She was the estranged wife of the deceased. On the day in question Wilbert Gregory visited her at the home of her parents, 5403 South Prairie. As he walked into the apartment, he dropped a big chain, approximately three feet in length with two locks attached to it, into her lap. After he played with the baby for about 15 minutes he walked back to her, picked up the chain, grabbed her and asked her to take him to defendant. He said he was going to hit him with the chain. But she did not go and he left. Within the next hour defendant came to the front door of the apartment. She told him Gregory was looking for him and that Gregory had threatened to hit him with the chain. He left her parents' apartment and walked through the vacant lot to the alley. Gregory, who was sitting outside on Strong's porch, then walked over to the vacant lot, stopping on the sidewalk. He began arguing with Gregory. She thinks Gregory was arguing back, but she is not sure, because she could not hear very well with all the commotion. Defendant walked up to Gregory and shot him. They were barely a foot apart and Gregory was standing on the sidewalk.
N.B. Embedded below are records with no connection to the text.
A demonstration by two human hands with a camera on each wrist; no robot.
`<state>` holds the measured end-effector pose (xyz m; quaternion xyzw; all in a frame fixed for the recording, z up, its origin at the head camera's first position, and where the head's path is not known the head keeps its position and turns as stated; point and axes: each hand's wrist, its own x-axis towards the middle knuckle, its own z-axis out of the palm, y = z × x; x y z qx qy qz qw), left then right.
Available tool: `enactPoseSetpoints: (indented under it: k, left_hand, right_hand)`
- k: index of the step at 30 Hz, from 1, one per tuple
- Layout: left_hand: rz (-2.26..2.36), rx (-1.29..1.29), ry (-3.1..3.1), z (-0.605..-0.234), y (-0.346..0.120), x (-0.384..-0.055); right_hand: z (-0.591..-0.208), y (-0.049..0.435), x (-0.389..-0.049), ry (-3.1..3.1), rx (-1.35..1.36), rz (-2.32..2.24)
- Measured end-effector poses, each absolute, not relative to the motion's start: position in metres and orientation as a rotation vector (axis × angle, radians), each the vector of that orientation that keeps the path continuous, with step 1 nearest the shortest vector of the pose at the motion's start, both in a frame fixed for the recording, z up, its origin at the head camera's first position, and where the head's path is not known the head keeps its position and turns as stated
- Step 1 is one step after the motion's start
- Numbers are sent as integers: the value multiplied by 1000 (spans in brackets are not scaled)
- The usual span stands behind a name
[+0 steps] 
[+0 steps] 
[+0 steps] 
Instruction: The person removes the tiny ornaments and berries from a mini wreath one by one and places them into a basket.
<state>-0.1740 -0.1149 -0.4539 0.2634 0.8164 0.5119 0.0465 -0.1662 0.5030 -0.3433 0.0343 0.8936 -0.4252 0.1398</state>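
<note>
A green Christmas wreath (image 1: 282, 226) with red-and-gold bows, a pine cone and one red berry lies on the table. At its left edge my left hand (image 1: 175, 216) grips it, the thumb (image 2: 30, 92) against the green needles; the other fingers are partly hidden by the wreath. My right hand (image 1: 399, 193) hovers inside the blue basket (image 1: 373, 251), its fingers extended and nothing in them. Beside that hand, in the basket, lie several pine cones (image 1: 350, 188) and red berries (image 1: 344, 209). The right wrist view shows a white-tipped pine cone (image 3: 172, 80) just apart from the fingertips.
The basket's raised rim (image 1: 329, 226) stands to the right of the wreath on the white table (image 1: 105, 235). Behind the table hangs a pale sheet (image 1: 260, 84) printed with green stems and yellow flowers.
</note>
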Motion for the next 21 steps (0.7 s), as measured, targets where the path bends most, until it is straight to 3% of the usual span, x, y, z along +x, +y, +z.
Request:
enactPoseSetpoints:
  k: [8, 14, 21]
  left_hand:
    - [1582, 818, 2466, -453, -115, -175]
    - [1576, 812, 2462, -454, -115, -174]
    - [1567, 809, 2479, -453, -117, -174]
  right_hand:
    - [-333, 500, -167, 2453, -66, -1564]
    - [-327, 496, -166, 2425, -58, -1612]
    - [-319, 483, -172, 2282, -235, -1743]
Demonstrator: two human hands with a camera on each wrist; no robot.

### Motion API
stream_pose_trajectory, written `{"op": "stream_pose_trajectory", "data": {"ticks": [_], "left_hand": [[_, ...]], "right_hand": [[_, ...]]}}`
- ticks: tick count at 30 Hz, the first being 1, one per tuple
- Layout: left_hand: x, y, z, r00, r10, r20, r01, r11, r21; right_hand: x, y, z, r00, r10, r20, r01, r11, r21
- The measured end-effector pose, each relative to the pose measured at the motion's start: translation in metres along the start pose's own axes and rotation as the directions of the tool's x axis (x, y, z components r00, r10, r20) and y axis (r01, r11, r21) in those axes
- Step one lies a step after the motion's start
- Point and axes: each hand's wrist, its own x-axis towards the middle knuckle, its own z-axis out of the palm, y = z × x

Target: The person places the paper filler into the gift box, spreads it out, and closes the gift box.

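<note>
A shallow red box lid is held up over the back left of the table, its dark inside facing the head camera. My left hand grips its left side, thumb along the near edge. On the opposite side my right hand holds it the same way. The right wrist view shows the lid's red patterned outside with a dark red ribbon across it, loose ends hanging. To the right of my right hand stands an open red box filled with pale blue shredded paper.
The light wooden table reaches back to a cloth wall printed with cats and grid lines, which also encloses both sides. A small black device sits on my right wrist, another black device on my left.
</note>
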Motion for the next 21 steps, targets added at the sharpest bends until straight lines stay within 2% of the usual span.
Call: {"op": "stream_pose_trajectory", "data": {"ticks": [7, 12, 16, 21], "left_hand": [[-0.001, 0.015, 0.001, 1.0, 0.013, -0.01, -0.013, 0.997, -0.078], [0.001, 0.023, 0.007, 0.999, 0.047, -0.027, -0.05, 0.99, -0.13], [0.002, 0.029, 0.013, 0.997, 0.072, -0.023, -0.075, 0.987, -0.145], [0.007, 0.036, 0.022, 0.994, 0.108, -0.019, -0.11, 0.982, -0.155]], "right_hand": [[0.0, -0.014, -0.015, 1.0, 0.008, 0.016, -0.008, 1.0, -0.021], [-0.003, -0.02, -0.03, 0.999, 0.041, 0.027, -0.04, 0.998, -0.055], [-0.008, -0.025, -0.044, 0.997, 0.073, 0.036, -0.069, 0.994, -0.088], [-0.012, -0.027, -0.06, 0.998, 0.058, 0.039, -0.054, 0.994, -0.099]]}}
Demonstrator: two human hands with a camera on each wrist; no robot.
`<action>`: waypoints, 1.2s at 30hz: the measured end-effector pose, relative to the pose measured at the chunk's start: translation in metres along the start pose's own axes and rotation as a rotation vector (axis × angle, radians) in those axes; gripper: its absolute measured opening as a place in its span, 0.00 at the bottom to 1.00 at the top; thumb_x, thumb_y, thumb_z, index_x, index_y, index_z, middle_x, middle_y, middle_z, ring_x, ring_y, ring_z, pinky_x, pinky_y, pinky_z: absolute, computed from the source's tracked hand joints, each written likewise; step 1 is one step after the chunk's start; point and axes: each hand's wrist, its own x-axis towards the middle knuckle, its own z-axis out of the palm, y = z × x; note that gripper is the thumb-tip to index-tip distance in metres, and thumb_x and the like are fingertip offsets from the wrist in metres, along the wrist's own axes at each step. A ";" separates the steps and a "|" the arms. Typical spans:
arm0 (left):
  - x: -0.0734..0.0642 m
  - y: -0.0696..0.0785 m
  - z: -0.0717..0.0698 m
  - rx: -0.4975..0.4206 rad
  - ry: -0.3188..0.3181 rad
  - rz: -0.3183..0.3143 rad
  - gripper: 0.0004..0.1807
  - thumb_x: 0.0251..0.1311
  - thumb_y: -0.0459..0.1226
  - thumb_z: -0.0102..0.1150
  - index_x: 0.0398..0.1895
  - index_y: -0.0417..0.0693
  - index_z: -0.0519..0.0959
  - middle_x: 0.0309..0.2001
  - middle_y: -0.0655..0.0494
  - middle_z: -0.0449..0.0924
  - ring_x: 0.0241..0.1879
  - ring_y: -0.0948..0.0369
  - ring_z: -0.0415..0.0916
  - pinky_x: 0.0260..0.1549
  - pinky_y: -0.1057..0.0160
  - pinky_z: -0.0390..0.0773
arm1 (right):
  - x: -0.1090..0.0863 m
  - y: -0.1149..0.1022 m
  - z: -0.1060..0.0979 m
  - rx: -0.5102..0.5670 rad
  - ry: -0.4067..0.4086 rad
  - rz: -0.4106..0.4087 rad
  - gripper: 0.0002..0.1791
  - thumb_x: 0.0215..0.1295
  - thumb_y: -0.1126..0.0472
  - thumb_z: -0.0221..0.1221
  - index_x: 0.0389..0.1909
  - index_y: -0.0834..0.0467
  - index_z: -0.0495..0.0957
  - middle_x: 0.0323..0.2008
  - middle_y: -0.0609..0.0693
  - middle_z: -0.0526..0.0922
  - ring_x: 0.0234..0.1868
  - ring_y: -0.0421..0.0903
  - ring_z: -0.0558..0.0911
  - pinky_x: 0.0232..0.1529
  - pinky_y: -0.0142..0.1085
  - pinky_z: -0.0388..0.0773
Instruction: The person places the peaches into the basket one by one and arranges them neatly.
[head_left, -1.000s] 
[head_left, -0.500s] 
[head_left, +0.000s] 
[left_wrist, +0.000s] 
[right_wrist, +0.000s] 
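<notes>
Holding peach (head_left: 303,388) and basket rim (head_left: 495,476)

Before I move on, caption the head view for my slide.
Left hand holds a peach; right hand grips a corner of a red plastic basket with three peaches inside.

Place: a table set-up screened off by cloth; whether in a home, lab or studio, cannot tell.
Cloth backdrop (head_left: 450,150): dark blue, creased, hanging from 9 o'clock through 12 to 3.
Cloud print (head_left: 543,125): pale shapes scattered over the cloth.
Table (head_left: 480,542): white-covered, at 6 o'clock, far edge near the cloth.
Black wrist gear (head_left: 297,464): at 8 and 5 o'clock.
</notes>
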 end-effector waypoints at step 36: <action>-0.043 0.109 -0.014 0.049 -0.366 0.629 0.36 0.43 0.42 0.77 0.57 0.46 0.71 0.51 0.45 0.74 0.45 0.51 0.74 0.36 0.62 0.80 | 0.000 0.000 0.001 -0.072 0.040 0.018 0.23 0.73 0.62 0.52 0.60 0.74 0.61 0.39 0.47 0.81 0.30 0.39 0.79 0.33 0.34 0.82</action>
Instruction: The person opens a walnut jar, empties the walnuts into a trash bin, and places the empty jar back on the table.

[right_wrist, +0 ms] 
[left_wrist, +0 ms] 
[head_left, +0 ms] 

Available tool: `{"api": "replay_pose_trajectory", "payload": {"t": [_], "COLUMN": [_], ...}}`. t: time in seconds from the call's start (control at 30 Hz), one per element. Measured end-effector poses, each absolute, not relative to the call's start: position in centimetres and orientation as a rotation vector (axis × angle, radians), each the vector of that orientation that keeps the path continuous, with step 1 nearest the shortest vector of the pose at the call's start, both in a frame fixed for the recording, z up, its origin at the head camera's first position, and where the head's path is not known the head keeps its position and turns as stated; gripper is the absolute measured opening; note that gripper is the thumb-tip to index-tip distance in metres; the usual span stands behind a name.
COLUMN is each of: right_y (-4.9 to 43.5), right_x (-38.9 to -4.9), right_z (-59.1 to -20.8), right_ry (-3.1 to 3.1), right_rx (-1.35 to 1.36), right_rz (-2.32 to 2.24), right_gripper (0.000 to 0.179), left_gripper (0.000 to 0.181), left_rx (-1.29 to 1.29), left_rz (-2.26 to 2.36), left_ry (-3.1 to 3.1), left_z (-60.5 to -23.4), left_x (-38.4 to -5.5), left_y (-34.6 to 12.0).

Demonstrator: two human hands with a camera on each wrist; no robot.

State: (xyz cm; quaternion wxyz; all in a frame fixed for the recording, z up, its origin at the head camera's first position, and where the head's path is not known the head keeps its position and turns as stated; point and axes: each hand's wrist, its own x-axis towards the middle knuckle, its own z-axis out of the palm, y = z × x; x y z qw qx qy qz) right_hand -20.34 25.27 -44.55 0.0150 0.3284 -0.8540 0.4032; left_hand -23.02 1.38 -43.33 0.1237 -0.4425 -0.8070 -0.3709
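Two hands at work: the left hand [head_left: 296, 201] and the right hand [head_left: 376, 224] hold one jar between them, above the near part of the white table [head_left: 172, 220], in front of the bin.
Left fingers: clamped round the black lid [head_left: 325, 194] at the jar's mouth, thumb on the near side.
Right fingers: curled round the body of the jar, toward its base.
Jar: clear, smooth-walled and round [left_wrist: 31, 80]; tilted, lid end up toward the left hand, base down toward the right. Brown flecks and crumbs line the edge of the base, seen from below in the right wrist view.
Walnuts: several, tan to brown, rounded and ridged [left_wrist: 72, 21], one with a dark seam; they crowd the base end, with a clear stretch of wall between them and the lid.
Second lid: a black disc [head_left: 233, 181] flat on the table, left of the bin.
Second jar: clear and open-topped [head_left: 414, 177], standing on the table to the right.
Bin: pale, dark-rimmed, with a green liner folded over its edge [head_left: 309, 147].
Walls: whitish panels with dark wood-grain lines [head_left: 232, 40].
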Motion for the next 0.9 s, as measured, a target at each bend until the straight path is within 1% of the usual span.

There was nothing in Gregory's hand when he was shot.

Defendant, on his own behalf

Prior to the shooting he went to see Catherine Gregory at 5403 South Prairie. She met him at the door and told him Wilbert Gregory had just been there looking for him, threatening to hurt him. Instead of going inside, he proceeded around to the vacant lot in order to avoid Gregory. He was carrying a weapon because he had previously been jumped. He is 5'8" tall and weighs 155 lbs. As he walked to the back of the lot, he turned and saw Gregory. Calling out, he asked Gregory why he was looking for him. He was walking toward Gregory now. Gregory steadily walked toward him and said, "I am going to break your neck you little punk." Gregory then "charged" him. He pulled his gun and fired. When he pulled the trigger he was standing in the middle of the lot. He feared for his life. He was six or seven feet from Gregory when he shot him and Gregory had nothing in his hands. After shooting, he turned and ran home.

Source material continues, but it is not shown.